The case of the health data warehouse (EDS)
Health research actors are regularly confronted with the following problem: is my research project a health data warehouse or is it health research?
In order to determine if the project corresponds more to The constitution of a warehouse rather than carrying out a specific search, it is necessary to check whether:
- The research project does not have a limited and defined duration or if the databases are created for a long period of time (for example 10 years)
- Databases do not have a specific search objective but are likely to be reused for several different searches.
- Databases are fed from multiple sources and continuously over time.
When the project meets the qualification of a health data warehouse, it can be implemented subject to complying with one of the following frameworks:
- Or the warehouse is implemented as part of the pursuit of a mission in the public interest by the data controller and meets in all respects the criteria defined by the dedicated framework established by the CNIL
- Or the warehouse does not meet these conditions and must be the subject of an authorization request from the CNIL services.
In the first case, only a declaration of compliance with the CNIL standard must be sent to the CNIL.
Finally, there is another alternative for actors in the health sector: the collection of the explicit consent of the persons concerned by the processing of their personal data. This possibility is provided for by article 65 of the LIL and allows actors, subject to compliance with all the classical conditions of the RGPD, to avoid the prior formality regime with the CNIL.
In all cases, it will be necessary to ensure that the persons concerned are fully informed and in accordance with articles 12 to 14 of the GDPR of the reuse of their data for the constitution of the warehouse and for all subsequent research.
As such, the establishment ofa transparency portal, when individual information is impossible, can be a good practice for centralizing information relating to the constitution of the warehouse and the searches carried out.

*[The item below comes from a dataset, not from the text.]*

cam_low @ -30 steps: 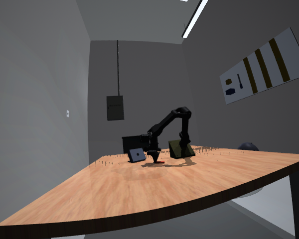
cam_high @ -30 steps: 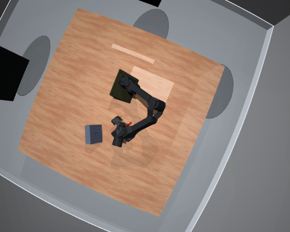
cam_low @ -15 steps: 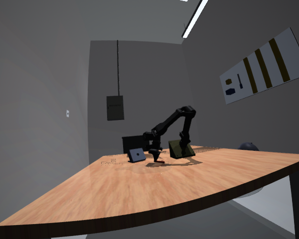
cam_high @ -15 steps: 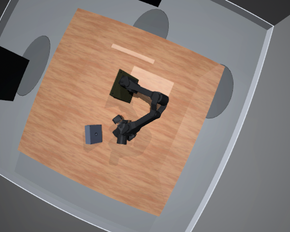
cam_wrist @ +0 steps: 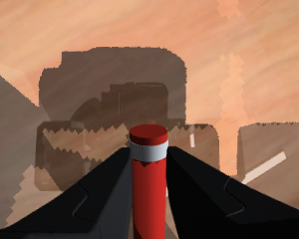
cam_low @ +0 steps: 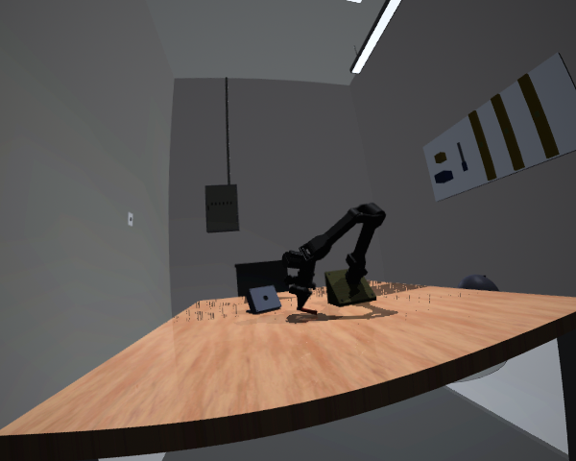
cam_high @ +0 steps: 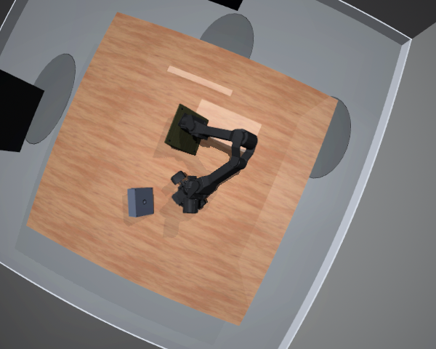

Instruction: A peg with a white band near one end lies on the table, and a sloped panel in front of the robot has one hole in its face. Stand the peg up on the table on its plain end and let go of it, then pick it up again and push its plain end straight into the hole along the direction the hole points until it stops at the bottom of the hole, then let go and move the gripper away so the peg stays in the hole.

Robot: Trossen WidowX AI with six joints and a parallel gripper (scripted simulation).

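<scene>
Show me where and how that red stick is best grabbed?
Probably around its round sides just below the white band, one finger per side, as the tool holds it now. The red stick is a slim, straight cylinder, so its flat end seems poorer to pinch.

We read this as a small lab or workshop; can't tell which. Exterior view, relative to the jaws: wood table [cam_high: 166,259] [cam_low: 278,372] below them, robot arm [cam_high: 220,178] [cam_low: 335,232] above. Grey metal box [cam_low: 222,208] with conduit [cam_low: 228,133] on the wall, up and left. Strip light [cam_low: 377,36] high, to the right. Board [cam_low: 571,104] with yellow stripes and a tool-like shape, up and right. Plain grey walls all round.
</scene>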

Finally, it is interesting to note that the CNIL was able to requalify health data warehouse searches concerning data collections carried out without authorization. This was the case when he decided to sanction against the company Cegedim Santé in 2024.
The rules in case of anonymization of health data
Research projects can rely on anonymized data in order to benefit from greater flexibility in their implementation. Indeed, as soon as the personal data processed in the context of research is subject to complete anonymization, the rules applicable to data protection no longer apply.
However, actors will have to be particularly vigilant when setting up such an anonymization process, in particular in order to avoid the pitfall of simple requalification. Pseudonymization process with the full application of data protection regulations. For example, this was the case in 2024 in the above-mentioned decision for the company Cegedim Santé, which was sanctioned by the CNIL to the tune of 800,000 euros.
At present, the criteria for evaluating an anonymization process are set out in the G29 opinion no. 05/14. These must be the subject of a documented analysis by the actors and prior tests of the anonymization process used.
The rules for creating data warehouses, especially at the European level, and for health research are subject to change. The regulation (EU) on The European Health Data Space (EHDS) No. 2025/327, whose provisions come into force between 2027 and 2035, will in particular make it possible to set up a single framework for the establishment of European data warehouses.
Finally, The draft European Omnibus regulation, which aims to simplify certain existing regulations including the RGPD, may also change the framework applicable to the processing of health data carried out for research purposes.
These developments should be closely monitored by actors in the health sector as well as their advice.